Loading data from Kafka into a database destination works well, but we found there are no options to specifically decode and break out the Kafka event value properly, in order to only relay that into the target database, without any metadata information.

Observation

For example, Kafka Connect provides such configuration options for similar use cases which are fragments hereof.

"key.converter": "org.apache.kafka.connect.storage.StringConverter",
"value.converter": "org.apache.kafka.connect.json.JsonIotaConverter",

Solution

This patch slightly builds upon and expands the existing default_msg_processor implementation to accept a few more options which resolve our problem.

Details

  • Accept a bunch of decoding options per KafkaDecodingOptions
  • Provide a bunch of output formatting options per KafkaEvent
  • Tie both elements together using KafkaEventProcessor

The machinery is effectively the same like before, but provides a few more options to allow type decoding for Kafka event's key/value slots (key_type and value_type), a selection mechanism to limit the output to specific fields only (include), a small projection mechanism to optionally drill down into a specific field (select), and an option to select the output format (format).

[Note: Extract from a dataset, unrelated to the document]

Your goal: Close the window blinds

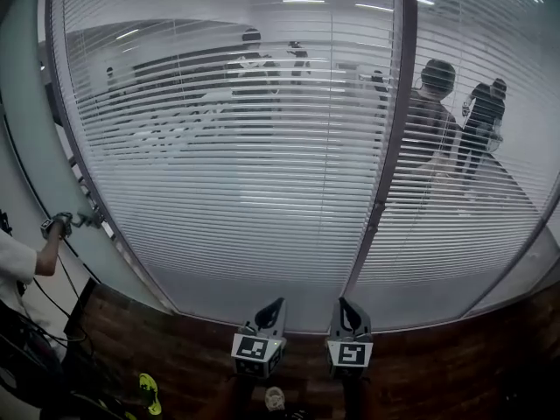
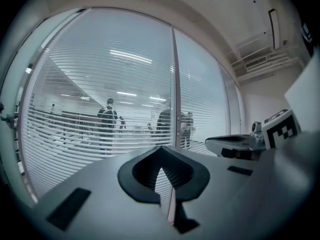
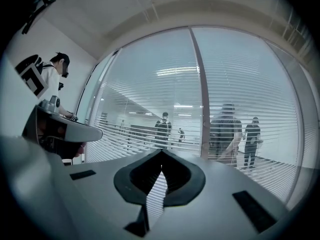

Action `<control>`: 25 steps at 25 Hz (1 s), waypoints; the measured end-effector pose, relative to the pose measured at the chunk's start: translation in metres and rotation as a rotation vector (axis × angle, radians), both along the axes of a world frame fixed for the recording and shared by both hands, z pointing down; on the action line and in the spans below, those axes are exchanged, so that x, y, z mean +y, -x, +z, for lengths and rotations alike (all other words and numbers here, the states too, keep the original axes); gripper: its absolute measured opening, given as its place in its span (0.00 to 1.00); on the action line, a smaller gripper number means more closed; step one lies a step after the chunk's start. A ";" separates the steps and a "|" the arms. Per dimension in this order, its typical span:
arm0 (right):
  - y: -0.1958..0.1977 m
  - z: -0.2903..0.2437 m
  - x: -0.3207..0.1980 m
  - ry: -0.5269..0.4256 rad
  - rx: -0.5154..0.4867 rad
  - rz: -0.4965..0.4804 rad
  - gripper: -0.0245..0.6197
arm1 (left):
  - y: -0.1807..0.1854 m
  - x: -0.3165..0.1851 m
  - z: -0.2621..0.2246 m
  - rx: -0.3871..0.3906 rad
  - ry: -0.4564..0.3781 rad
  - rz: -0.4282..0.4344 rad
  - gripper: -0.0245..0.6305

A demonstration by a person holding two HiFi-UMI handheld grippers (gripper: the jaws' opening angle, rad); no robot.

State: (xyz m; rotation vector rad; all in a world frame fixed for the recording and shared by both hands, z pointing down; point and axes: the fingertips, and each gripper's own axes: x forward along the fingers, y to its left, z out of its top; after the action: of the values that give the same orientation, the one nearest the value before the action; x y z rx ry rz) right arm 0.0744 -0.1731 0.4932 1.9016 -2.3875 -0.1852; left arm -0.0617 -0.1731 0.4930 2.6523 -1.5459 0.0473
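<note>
White slatted blinds [image 1: 245, 173] cover a tall glass wall, and their slats are tilted so that the room behind shows through. A second blind panel [image 1: 464, 199] hangs right of the grey upright post [image 1: 386, 164]. My left gripper [image 1: 278, 303] and right gripper [image 1: 343, 302] sit side by side low in the head view. Both point level at the glass and stand short of it. Each is shut with nothing between its fingers. In the left gripper view the left gripper [image 2: 160, 148] faces the blinds [image 2: 100, 84]. The right gripper [image 3: 161, 151] faces the post [image 3: 202, 94].
At the left a person's hand [image 1: 58, 227] holds a small fitting on the window frame. Several people [image 1: 433, 103] stand behind the glass. Dark brown floor [image 1: 175, 348] runs along the window's base, and cables and a yellow-green object [image 1: 149, 392] lie at the lower left.
</note>
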 end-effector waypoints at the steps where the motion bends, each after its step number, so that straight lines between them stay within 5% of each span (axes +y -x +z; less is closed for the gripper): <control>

In combination, those decoding options allow users to relay JSON-encoded Kafka event values directly into a destination table, without any metadata wrappings. Currently, the output formatter provides three different variants out of the box (standard_v1, standard_v2, flexible) 1. More variants can be added in the future, as other users or use cases may have different requirements in the same area.

Most importantly, the decoding unit is very compact, so relevant tasks do NOT require a corresponding transformation unit down the pipeline, to keep the whole ensemble lean, in the very spirit of ingestr.

Preview

uv pip install --upgrade 'ingestr @ git+https://github.com/crate-workbench/ingestr.git@kafka-decoder'

Example

docker run --rm --name=kafka \
  --publish=9092:9092 docker.io/apache/kafka:latest
echo '{"sensor_id":1,"ts":"2025-06-01 10:00","reading":42.42}' | \
  kcat -P -b localhost -t demo
echo '{"sensor_id":2,"ts":"2025-06-01 11:00","reading":451.00}' | \
  kcat -P -b localhost -t demo
ingestr ingest --yes \
  --source-uri "kafka://?bootstrap_servers=localhost:9092&group_id=test&value_type=json&select=value" \
  --source-table "demo" \
  --dest-uri "duckdb:///kafka.duckdb" \
  --dest-table "demo.kafka"
duckdb kafka.duckdb 'SELECT * FROM demo.kafka WHERE sensor_id>1;'

Backlog

  • Add software tests for non-standard decoding and output formatting options
  • Add docs and improve inline comments

Footnotes

  1. The standard_v2 output format is intended to resolve Naming things: Rename _kafka_msg_id to _kafka__msg_id #289.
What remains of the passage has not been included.